Story by Lauren Williams, OC Register.
Like any teenager, adolescent great white sharks don’t like to hang out with their parents.
While many mature great whites spend much of their time feasting on seals in popular feeding areas like the central California coast, their offspring spend much of their time dining on fish in Southern California.
Researchers behind a new report say that this habit, in part, caused previous research to severely undercount the size of great white shark populations, creating panic among conservationists that the sharks were dwindling to near extinction.
“When you make a model, you obviously need to tailor it to what is known about the animals involved,” said George Burgess, the director of the Florida Program for Shark Research and the newest study’s lead author. “These animals are capable of, and often do, make long-distance migrations out of the area.”

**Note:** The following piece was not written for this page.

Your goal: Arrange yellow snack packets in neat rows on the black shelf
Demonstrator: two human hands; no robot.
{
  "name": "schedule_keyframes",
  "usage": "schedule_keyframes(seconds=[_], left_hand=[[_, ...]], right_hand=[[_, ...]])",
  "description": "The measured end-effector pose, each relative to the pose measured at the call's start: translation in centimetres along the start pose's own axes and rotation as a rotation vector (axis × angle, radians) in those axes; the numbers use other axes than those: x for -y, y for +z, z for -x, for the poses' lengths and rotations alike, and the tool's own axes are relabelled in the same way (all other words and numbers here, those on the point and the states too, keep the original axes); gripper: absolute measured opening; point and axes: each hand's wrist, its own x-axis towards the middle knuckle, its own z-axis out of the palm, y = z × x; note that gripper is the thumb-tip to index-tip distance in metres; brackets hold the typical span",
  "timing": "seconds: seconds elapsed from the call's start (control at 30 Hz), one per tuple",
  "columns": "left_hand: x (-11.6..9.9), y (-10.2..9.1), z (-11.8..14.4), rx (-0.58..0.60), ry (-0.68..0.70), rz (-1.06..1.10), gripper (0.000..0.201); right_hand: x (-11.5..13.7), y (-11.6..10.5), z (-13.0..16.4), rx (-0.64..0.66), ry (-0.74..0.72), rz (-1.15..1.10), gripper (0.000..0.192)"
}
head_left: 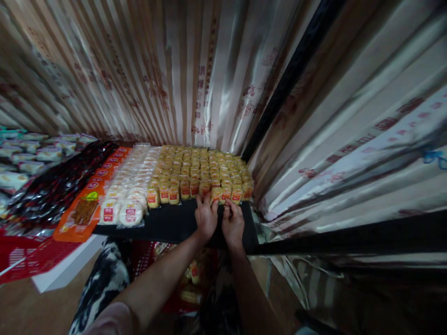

In California, at least, the great white shark population is healthy, according to the study published Monday in the online scientific journal PLOS One. A team of 10 scientists, including a Cal State Long Beach professor, found that the population of great whites along the California coastline is about 2,400.
A 2011 scientific study said that the population of great white sharks in a much larger area, from Alaska to Baja California, had dwindled to 438. That spurred an effort to put the aquatic predators on the list of endangered species.
That study used photos to identify unique markings on great whites off coastal Central California when the sharks’ fins would surface, essentially “tagging” the sharks. Scientists then searched previous photos for those identifying characteristics to track the population.
The study was published in 2011 in Biology Letters, a biological research publication.
Burgess said one of the flaws with the earlier research is that it looked at the group of sharks feeding in the area as a closed population, although great whites are mobile.
In the latest study, researchers used data from the same places as the earlier study but used a demographic model that took into account wandering sharks.
Tracking the population of great white sharks is complicated by the fact that they migrate thousands of miles, are segregated by sex, age and size, and don’t surface to breathe.
“They’re automatically hard to observe,” said the study’s co-author, Chris Lowe, a Cal State Long Beach professor who runs the university’s Sharklab research program. “They’re highly mobile.”
Because the earlier population count relied on seeing the sharks and photographing them, its results may have been skewed, Lowe said.
Researching great whites is further complicated because the shark is naturally stealthy as a predator of nimble, fast-moving animals, like sea lions. Scientists previously characterized great whites as coastal sharks, but newer technology like satellite transmitters show that great whites travel thousands of miles in the Pacific Ocean, Lowe said.
“We’ve learned a lot in the last 20 years, but it’s only scratching the surface,” Lowe said.